• _Directions_: Restate the entire listing word for word.

• _Data_:
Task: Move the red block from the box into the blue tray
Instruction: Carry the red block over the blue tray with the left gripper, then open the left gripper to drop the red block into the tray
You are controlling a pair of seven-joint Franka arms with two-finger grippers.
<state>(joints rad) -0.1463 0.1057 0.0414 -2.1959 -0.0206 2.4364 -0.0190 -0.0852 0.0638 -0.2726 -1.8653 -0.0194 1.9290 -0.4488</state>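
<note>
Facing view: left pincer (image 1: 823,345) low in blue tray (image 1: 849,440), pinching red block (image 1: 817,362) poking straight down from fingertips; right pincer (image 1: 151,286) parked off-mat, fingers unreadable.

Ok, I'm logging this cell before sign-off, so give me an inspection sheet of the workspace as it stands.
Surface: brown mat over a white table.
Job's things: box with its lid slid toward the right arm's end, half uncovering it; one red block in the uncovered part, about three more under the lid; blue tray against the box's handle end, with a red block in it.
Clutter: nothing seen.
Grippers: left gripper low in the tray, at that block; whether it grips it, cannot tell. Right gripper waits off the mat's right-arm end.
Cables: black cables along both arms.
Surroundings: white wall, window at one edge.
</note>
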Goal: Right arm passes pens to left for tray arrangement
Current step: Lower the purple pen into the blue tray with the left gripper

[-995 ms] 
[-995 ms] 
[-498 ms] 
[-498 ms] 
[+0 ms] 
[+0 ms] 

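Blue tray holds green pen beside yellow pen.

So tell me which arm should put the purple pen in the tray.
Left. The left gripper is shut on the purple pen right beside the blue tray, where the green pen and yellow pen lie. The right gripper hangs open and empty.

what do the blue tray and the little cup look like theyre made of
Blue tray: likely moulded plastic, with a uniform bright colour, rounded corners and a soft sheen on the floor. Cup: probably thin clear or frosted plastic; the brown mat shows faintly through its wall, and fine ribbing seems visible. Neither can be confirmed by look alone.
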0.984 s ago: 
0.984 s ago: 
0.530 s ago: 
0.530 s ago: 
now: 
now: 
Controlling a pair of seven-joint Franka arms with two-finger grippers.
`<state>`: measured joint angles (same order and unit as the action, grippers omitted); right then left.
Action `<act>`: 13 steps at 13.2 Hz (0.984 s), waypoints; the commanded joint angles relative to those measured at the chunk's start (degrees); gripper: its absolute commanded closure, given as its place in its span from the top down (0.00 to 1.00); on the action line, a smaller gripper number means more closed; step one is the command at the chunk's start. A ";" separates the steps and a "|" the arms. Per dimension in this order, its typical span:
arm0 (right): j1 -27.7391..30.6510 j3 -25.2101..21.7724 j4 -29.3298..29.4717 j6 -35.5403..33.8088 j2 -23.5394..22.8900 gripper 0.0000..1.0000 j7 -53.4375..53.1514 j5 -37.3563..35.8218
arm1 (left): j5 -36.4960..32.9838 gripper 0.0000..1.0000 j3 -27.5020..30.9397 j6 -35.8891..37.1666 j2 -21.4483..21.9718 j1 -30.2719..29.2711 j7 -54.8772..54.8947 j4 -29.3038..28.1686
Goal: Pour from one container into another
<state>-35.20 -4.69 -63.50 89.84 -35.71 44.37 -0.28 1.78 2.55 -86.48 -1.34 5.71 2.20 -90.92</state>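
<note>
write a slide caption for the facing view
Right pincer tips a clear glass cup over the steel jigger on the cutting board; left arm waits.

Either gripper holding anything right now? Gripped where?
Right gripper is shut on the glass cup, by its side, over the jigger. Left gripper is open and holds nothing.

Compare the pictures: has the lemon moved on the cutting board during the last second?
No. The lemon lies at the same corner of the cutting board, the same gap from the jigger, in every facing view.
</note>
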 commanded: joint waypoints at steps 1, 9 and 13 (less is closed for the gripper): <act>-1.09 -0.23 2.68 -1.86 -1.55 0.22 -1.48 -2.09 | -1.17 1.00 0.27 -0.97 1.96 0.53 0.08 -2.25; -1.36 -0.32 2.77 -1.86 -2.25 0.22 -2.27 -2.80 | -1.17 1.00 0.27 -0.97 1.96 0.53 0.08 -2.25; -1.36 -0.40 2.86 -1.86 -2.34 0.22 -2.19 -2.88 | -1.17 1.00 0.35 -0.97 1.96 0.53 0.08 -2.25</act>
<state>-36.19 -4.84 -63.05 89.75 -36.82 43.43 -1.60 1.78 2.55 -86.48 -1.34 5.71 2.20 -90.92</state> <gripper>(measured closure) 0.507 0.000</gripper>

• _Task output_:
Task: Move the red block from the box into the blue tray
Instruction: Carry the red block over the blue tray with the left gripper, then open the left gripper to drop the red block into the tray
You are controlling a pair of seven-joint Franka arms with two-finger grippers.
<state>(joints rad) -0.1463 0.1057 0.0414 -2.1959 -0.0206 2.4364 -0.0190 -0.0852 0.0638 -0.2726 -1.8653 -0.0194 1.9290 -0.4488</state>
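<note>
Facing view: left pincer (image 1: 823,345) low in blue tray (image 1: 849,440), pinching red block (image 1: 817,362) poking straight down from fingertips; right pincer (image 1: 151,286) parked off-mat, fingers unreadable.

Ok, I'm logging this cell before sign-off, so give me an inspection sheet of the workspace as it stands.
Surface: brown mat over a white table.
Job's things: box with its lid slid toward the right arm's end, half uncovering it; one red block in the uncovered part, about three more under the lid; blue tray against the box's handle end, with a red block in it.
Clutter: nothing seen.
Grippers: left gripper low in the tray, at that block; whether it grips it, cannot tell. Right gripper waits off the mat's right-arm end.
Cables: black cables along both arms.
Surroundings: white wall, window at one edge.
</note>
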Goal: Right arm passes pens to left for tray arrangement
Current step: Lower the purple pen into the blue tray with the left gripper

[-995 ms] 
[-995 ms] 
[-498 ms] 
[-498 ms] 
[+0 ms] 
[+0 ms] 

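Blue tray holds green pen beside yellow pen.

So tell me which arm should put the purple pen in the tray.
Left. The left gripper is shut on the purple pen right beside the blue tray, where the green pen and yellow pen lie. The right gripper hangs open and empty.

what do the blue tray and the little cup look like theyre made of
Blue tray: likely moulded plastic, with a uniform bright colour, rounded corners and a soft sheen on the floor. Cup: probably thin clear or frosted plastic; the brown mat shows faintly through its wall, and fine ribbing seems visible. Neither can be confirmed by look alone.
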0.984 s ago: 
0.984 s ago: 
0.530 s ago: 
0.530 s ago: 
now: 
now: 
Controlling a pair of seven-joint Franka arms with two-finger grippers.
`<state>`: measured joint angles (same order and unit as the action, grippers omitted); right then left.
Action `<act>`: 13 steps at 13.2 Hz (0.984 s), waypoints; the commanded joint angles relative to those measured at the chunk's start (degrees); gripper: its absolute commanded closure, given as its place in its span from the top down (0.00 to 1.00); on the action line, a smaller gripper number means more closed; step one is the command at the chunk's start. A ";" separates the steps and a "|" the arms. Per dimension in this order, its typical span:
arm0 (right): j1 -27.7391..30.6510 j3 -25.2101..21.7724 j4 -29.3298..29.4717 j6 -35.5403..33.8088 j2 -23.5394..22.8900 gripper 0.0000..1.0000 j7 -53.4375..53.1514 j5 -37.3563..35.8218
arm1 (left): j5 -36.4960..32.9838 gripper 0.0000..1.0000 j3 -27.5020..30.9397 j6 -35.8891..37.1666 j2 -21.4483..21.9718 j1 -30.2719..29.2711 j7 -54.8772..54.8947 j4 -29.3038..28.1686
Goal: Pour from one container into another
<state>-35.20 -4.69 -63.50 89.84 -35.71 44.37 -0.28 1.78 2.55 -86.48 -1.34 5.71 2.20 -90.92</state>
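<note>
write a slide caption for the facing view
Right pincer tips a clear glass cup over the steel jigger on the cutting board; left arm waits.

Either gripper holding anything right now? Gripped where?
Right gripper is shut on the glass cup, by its side, over the jigger. Left gripper is open and holds nothing.

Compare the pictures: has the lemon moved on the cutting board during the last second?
No. The lemon lies at the same corner of the cutting board, the same gap from the jigger, in every facing view.
</note>
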 commanded: joint waypoints at steps 1, 9 and 13 (less is closed for the gripper): <act>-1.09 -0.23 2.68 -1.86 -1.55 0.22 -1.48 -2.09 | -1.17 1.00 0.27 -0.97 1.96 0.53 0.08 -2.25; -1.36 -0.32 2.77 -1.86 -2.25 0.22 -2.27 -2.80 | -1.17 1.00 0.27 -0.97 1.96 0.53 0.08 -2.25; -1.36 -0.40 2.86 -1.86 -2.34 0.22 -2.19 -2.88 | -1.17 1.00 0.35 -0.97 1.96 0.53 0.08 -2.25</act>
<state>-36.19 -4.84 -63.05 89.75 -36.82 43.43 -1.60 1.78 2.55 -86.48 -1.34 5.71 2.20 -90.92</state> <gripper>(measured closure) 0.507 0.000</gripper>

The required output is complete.